The transformation of institutions from their worst performance to something closer to their best is the central challenge of the Viksit Bharat project. It cannot be achieved by vision statements. It requires patient, sustained institutional reform, the painstaking work of changing incentives, improving selection, building capability, enforcing accountability and creating cultures of public service rather than private extraction.
This work is slow, undramatic and politically unrewarding. It does not generate headlines. It does not produce moments of national pride. But it is the work that the dream depends on, and productive restlessness must make India willing to do it.
The Leadership of Expectation
One of the most important things a national vision can do is raise the floor of expectation. When citizens and officials believe that a higher standard of performance is both possible and required, they often achieve it. When they believe that current performance is adequate, they tend to reproduce it.
India's leaders have a choice in how they engage with the Viksit Bharat dream. They can use it to inspire, which requires being honest about the distance to the destination. Or they can use it to project confidence, which often requires minimising the distance. The first use generates productive restlessness. The second generates complacency.
The countries that have successfully navigated development transitions have generally been led, at critical moments, by people who told their citizens the truth about how hard the journey was going to be. Park Chung-hee's South Korea, Lee Kuan Yew's Singapore, Deng Xiaoping's China, whatever one thinks of their political methods, all shared a hard-headed honesty about the demands of development that mobilised effort rather than excusing comfortableness.

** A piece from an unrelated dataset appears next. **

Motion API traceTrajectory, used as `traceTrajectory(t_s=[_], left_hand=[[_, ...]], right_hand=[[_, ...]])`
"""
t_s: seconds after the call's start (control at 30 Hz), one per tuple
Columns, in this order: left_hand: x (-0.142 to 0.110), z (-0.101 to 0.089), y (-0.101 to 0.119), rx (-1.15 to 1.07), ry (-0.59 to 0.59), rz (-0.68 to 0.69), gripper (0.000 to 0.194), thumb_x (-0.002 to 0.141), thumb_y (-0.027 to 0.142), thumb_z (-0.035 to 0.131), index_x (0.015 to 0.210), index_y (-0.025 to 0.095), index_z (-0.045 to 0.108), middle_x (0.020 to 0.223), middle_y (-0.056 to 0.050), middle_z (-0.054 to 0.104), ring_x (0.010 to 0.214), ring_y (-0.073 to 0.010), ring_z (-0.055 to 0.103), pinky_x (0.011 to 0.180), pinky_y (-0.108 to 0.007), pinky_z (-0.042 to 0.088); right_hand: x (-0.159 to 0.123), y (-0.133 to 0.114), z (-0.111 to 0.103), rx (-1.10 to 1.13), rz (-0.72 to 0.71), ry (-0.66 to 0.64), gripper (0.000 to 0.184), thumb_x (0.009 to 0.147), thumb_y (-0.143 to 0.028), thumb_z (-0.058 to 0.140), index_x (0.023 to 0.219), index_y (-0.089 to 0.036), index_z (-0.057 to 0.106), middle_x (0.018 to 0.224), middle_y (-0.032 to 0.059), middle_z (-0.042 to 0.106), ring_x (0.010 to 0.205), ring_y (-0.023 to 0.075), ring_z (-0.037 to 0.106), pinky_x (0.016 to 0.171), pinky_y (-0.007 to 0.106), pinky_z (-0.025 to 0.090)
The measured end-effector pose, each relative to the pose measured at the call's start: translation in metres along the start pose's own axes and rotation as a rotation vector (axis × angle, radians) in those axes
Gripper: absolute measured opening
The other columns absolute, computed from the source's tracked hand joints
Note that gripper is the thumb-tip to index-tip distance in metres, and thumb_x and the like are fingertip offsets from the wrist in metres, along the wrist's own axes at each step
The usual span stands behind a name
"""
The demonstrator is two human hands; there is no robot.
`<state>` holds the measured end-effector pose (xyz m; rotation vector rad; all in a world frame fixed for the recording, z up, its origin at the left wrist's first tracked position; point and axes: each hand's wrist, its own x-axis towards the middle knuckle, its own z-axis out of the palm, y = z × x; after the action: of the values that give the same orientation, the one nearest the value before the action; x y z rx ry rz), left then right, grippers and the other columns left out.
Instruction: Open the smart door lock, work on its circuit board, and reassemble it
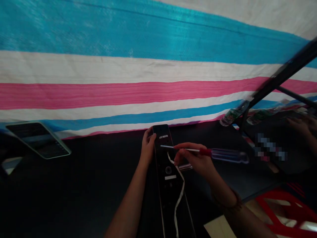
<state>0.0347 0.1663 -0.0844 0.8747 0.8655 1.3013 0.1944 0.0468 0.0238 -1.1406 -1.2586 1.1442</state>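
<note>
A long, narrow black panel (162, 188) with small white labels lies on the dark table, its far end toward the striped sheet. My left hand (148, 147) grips the panel's left edge near that end, thumb on top. In my right hand (195, 158) is a screwdriver (223, 154) with a clear purplish handle and red collar, held by its shaft; the tip is over the panel's upper part. Whether the tip touches the surface I cannot tell. A white cable (182, 191) runs from the panel past my right fingers toward me. Beside those fingers is a small shiny piece (185, 167), too dim to name.
A phone (41, 140) leans at the left against the striped sheet (148, 96). Plastic bottles (234, 114) stand tilted at the right by a black metal frame (279, 72). Another person's hand (300, 127) is at far right. A red plastic stool (274, 211) sits lower right.
</note>
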Motion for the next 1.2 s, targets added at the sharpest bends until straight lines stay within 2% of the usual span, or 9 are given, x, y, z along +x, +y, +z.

India does not need to copy those models. But it could benefit from some of their honesty. The Viksit Bharat vision, presented honestly, would say: we are much further from the destination than most celebrations of India's rise suggest. Getting there requires changes in how government works, how budgets are spent, how institutions are managed and how citizens engage with public life. It will take decades of sustained effort. It will be uncomfortable. It will require India to look at what isn't working with the same energy it brings to celebrating what is.
That honest presentation of the dream is the version that creates productive restlessness. And productive restlessness is what India needs if Viksit Bharat is to be a destination rather than a slogan.
The Restlessness India Owes Itself
India is a remarkable country. Its survival as a democracy, its civilisational continuity through upheaval, its emergence as a global economic force, its production of talent across every field of human endeavour, all of this represents genuine achievement that deserves genuine pride.
But pride and complacency are not the same thing. Pride that acknowledges achievement while remaining honest about distance is a constructive emotion. Pride that uses achievement as a reason to avoid the discomfort of self-assessment is an obstacle to the very achievement it celebrates.
The Viksit Bharat dream is worth having. But it is worth having as a discipline, not a comfort. As a standard that reveals how much remains to be done, not as a declaration that India's destiny is already assured.
India owes itself the restlessness that great dreams create. Not the anxiety of pessimism, but the productive urgency of a country that knows where it wants to go, is honest about where it is, and is willing to do what the distance demands.
That restlessness is not a failure of confidence. It is confidence expressed as seriousness. And seriousness, applied consistently over time, is the only thing that turns great dreams into achieved realities.